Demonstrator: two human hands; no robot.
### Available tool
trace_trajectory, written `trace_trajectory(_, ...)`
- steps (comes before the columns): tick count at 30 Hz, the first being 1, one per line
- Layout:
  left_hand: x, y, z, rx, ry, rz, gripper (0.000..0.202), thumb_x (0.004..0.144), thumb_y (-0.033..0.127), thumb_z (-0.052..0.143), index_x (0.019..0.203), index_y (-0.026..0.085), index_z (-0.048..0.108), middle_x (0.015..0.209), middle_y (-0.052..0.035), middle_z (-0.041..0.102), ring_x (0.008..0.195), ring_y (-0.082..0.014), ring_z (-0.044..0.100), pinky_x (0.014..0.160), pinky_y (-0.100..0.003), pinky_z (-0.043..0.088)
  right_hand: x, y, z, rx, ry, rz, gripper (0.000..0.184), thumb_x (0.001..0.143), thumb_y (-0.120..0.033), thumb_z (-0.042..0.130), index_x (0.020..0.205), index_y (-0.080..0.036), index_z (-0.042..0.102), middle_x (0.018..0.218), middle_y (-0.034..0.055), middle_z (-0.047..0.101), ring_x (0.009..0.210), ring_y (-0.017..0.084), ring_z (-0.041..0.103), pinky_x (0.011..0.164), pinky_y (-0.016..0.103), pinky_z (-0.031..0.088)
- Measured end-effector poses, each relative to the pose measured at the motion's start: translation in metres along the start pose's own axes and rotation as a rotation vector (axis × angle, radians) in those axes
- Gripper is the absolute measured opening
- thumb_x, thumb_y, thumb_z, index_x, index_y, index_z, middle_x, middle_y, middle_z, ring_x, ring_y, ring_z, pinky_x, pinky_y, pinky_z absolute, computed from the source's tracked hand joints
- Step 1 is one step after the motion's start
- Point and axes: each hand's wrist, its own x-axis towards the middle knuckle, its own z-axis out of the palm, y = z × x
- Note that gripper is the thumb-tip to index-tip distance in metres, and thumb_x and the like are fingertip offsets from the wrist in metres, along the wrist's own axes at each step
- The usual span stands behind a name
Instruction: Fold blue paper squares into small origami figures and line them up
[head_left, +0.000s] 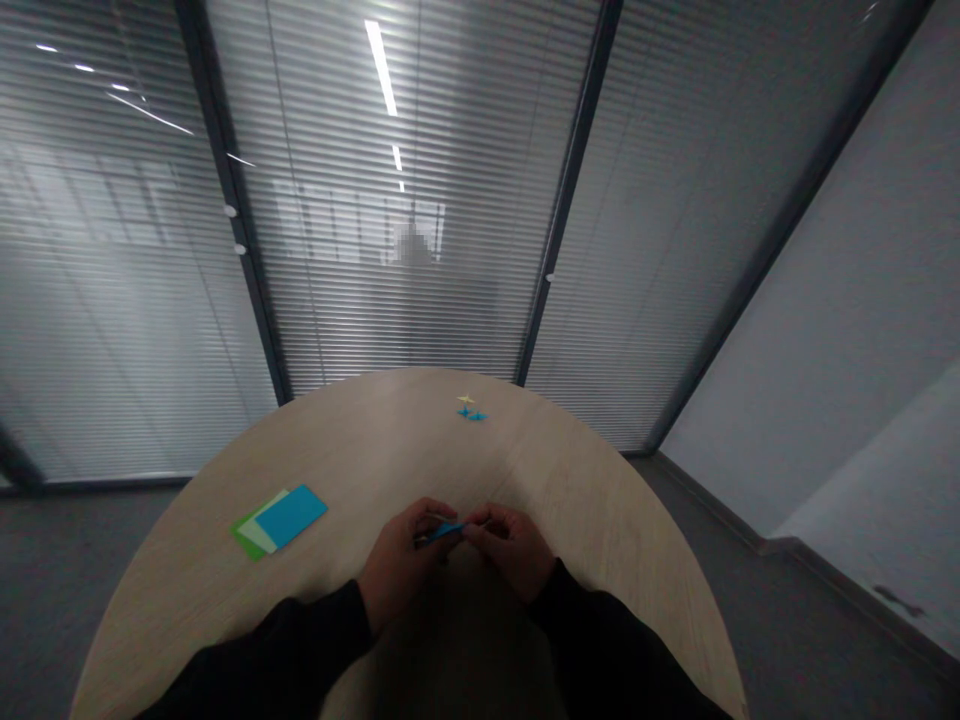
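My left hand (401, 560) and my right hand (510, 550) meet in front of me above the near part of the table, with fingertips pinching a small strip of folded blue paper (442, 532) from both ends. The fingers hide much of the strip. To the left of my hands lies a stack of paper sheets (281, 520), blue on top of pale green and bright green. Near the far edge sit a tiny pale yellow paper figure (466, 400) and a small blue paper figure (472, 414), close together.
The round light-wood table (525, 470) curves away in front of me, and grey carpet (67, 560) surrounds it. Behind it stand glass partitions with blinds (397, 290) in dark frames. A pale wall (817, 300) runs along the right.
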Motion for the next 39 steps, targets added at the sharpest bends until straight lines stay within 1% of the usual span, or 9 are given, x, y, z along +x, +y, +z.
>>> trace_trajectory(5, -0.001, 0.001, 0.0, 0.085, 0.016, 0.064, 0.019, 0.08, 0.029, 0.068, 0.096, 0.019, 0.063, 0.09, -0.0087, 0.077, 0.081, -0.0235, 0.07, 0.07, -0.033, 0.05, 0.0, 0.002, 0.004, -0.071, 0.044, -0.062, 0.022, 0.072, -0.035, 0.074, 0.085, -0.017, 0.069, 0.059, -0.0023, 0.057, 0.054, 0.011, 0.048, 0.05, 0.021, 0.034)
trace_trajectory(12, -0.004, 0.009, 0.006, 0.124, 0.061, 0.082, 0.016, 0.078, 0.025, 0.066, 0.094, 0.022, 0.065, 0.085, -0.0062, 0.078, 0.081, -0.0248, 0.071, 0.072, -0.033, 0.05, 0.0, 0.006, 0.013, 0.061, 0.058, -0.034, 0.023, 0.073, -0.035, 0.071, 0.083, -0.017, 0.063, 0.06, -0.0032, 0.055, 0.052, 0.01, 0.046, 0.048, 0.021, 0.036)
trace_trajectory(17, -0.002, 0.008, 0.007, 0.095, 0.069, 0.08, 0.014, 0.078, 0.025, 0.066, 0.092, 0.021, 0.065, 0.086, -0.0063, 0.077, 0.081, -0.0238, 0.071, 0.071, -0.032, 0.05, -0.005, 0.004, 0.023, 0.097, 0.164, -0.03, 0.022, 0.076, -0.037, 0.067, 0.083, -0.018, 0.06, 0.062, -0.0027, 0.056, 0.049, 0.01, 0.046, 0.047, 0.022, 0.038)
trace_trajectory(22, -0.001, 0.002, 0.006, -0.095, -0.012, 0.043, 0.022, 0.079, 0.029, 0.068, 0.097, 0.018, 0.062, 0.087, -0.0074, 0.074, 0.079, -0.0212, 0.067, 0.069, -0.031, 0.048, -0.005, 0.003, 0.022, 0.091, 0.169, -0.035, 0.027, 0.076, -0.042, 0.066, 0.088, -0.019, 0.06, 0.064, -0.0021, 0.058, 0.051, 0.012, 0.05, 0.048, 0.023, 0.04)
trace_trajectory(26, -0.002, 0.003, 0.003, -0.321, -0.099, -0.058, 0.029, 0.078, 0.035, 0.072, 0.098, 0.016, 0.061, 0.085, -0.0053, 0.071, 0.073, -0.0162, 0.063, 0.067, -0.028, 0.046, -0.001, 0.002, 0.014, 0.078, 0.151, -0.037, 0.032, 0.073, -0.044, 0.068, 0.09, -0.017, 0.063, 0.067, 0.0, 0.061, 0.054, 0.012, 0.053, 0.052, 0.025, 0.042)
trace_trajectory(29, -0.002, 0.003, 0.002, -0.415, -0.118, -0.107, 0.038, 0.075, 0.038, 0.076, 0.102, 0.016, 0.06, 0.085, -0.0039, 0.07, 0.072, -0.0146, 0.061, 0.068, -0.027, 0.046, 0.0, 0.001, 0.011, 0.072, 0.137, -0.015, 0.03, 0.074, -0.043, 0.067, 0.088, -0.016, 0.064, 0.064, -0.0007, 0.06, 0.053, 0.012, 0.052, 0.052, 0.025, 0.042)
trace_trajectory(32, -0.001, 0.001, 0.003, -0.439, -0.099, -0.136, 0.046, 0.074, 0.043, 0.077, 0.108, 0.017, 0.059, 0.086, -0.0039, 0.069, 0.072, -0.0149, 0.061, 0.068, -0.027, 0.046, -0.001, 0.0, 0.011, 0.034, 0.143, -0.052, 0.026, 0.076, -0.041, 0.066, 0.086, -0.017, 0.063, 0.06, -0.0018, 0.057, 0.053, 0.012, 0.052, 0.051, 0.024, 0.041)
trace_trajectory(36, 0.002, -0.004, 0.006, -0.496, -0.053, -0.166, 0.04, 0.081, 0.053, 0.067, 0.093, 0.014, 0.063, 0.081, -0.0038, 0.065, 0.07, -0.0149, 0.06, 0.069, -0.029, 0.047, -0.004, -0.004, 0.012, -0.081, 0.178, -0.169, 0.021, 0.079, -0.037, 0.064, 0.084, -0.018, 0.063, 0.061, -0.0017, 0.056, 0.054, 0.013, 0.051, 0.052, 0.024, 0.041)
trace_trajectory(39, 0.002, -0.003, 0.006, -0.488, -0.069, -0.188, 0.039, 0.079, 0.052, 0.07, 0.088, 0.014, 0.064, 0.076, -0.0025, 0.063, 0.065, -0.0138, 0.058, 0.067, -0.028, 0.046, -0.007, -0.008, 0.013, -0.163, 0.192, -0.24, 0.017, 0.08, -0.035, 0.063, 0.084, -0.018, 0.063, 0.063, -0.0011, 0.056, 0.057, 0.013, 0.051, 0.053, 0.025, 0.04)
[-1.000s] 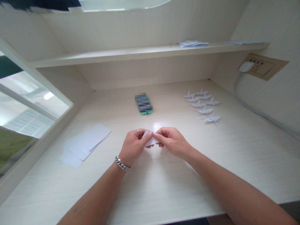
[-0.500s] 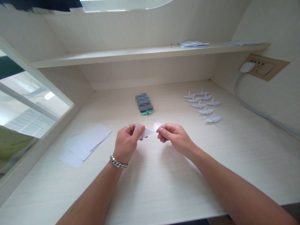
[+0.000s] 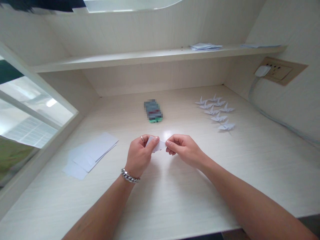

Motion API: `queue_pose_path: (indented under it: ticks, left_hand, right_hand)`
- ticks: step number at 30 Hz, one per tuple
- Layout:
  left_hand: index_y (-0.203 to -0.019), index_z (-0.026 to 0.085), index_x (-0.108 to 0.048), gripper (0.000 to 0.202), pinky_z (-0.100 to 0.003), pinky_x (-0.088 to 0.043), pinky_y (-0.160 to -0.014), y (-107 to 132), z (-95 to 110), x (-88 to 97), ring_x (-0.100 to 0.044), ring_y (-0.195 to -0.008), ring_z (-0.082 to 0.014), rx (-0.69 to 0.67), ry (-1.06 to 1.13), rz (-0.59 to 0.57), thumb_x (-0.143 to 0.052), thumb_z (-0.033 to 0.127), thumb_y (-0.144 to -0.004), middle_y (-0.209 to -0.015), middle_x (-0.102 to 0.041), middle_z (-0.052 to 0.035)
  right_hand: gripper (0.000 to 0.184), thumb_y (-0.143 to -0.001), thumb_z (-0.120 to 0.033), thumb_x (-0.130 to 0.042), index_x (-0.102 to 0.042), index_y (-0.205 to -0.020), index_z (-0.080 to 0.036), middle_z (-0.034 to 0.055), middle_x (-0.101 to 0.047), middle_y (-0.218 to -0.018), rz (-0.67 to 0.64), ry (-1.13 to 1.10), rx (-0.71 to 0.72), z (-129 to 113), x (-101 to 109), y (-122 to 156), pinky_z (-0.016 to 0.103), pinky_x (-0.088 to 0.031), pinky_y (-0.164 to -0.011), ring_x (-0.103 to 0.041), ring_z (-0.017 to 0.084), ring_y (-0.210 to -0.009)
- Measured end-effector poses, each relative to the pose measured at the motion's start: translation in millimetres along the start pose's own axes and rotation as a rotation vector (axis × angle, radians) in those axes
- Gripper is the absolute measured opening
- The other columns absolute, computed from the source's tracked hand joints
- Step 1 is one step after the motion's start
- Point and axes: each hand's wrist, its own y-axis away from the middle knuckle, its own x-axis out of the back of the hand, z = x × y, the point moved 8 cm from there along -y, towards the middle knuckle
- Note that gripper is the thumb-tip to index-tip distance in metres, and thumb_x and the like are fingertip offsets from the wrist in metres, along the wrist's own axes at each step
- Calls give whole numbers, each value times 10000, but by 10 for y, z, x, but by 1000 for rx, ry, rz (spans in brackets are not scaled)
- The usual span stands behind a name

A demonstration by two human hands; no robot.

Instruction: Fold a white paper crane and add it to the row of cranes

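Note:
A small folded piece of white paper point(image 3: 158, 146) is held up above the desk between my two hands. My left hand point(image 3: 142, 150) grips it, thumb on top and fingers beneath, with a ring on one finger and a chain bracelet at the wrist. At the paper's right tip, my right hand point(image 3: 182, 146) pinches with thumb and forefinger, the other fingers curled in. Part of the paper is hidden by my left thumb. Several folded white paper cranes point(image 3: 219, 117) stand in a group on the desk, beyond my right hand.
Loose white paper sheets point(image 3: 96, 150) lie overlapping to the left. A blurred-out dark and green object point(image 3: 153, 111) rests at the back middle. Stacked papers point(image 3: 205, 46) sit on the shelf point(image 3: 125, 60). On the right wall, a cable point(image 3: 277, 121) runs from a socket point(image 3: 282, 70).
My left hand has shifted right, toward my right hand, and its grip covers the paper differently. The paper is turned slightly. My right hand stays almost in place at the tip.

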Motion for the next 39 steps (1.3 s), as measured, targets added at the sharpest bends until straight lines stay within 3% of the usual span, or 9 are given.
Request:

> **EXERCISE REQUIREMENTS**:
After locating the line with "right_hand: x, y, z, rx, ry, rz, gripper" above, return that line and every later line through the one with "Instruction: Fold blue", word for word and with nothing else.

> **ANSWER TO THE EXERCISE**:
  right_hand: x, y, z, rx, ry, rz, gripper (0.000..0.184), thumb_x (0.001..0.143), thumb_y (-0.120..0.033), thumb_z (-0.042..0.130), index_x (0.020..0.205), index_y (-0.080..0.036), index_z (-0.042..0.102), middle_x (0.018..0.218), middle_y (-0.034..0.055), middle_z (-0.047..0.101), ring_x (0.009..0.210), ring_y (-0.017..0.084), ring_z (-0.041..0.103), pinky_x (0.011..0.164), pinky_y (-0.016..0.103), pinky_z (-0.031..0.088)
- Measured end-effector poses, each relative to the pose measured at the motion's start: translation in metres along the start pose's own axes and rotation as a rotation vector (axis × angle, radians) in those axes
- Gripper is the absolute measured opening
- thumb_x, thumb_y, thumb_z, index_x, index_y, index_z, middle_x, middle_y, middle_z, ring_x, ring_y, ring_z, pinky_x, pinky_y, pinky_z absolute, computed from the source's tracked hand joints
- Step 1 is one step after the motion's start
- Point and axes: each hand's wrist, its own x-axis towards the middle knuckle, its own z-axis out of the palm, y = z × x
- Note that gripper is the thumb-tip to index-tip distance in metres, and thumb_x and the like are fingertip offsets from the wrist in metres, along the wrist's own axes at each step
- The usual span stands behind a name
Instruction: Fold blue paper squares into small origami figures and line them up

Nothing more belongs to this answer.